Heck, politicians and wannabee politicians weigh in on the matter by appearing on TV condemning this attack, yet say very little in condemning the daily attack on our moral compass. The moral compass should direct us to moral issues, not moralistic ones. People still starve, people die from the lack of adequate healthcare, people get fired left and right from a crisis that can be mitigated and resolved, and here we are obsessing ourselves about what goes on in other people’s beds. These are things that violate dignity, self-respect, and honor as much – and even more – than the sex videos we crave for. Women become victims of sexual offenses every day, and here we are outraged over Katrina. We call Hayden a prick, but the mean streets will always have two rapists on two corners, each on the loose.
Where’s the righteous anger? Where’s the indignation over that?

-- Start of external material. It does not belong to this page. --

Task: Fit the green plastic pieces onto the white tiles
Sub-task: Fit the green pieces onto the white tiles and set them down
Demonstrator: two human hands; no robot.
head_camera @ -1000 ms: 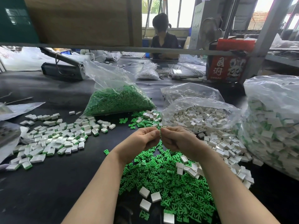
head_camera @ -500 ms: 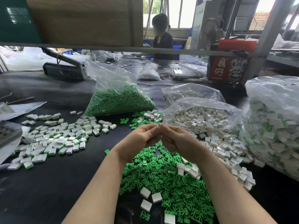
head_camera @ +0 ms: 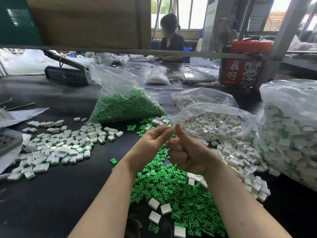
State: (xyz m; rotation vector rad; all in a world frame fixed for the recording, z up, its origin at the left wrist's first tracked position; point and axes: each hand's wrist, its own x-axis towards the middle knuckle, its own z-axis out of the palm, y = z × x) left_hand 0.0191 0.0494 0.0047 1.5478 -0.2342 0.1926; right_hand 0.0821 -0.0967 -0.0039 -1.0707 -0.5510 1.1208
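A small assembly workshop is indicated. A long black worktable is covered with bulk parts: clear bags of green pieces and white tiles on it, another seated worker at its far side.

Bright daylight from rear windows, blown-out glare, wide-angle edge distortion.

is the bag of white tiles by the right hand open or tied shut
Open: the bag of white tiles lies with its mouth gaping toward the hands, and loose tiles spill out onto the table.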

The kind of outrage we pour into the Kho-Halili sex tape is exactly the kind of rage best reserved for classes held under the shade of a mango tree for lack of a classroom. The kind of rage best vented out against high gas prices and low salaries. The kind of rage that should be directed towards book blockades, graft and corruption, social inequalities, economic injustice, political turmoil. “Scandal” has become so common for us in the political and social sense that it seems OK to be perverts for just this once, and allow ourselves the indulgence of a sex scandal we can all watch for no other purpose than to block out the real issues that we should confront.
These are things that scandalize all of us each and every day. These are social pornographies that should, right now, be deliberated in the halls of Congress and the Senate. These issues seem to have a way of sticking around more than a celebrity’s career, and last longer than computer files and blog entries.
The rape of our nation seems never-ending, scandalized on the six o’clock news and in every newspaper or tabloid. Things that are scandalous are nothing more than daily occurences that are worn out, taken for granted, nothing more than facts of life in the Philippines. Those things are worth our attention, and worth our indignation. At the end of the day, Katrina Halili will take Hayden Kho to court, and whatever happens from there will is something we have to entrust to our justice system, no matter how flawed. The scandals we go through on a daily basis do not have the privilege or avenue that Katrina has towards Hayden.
Scandals are supposed to piss us off to the point of boiling over. Maybe, just maybe, we’re looking for scandals in all the wrong places. Maybe we’re really nothing more than voyeurs to the scandals taking place all over us, unwitting spectators to the pornography taking place in each and every corner of society.
The sex video isn’t scandalous. Yet if you cast the problems of society in favor of a sex video… now that nothing short of a scandal.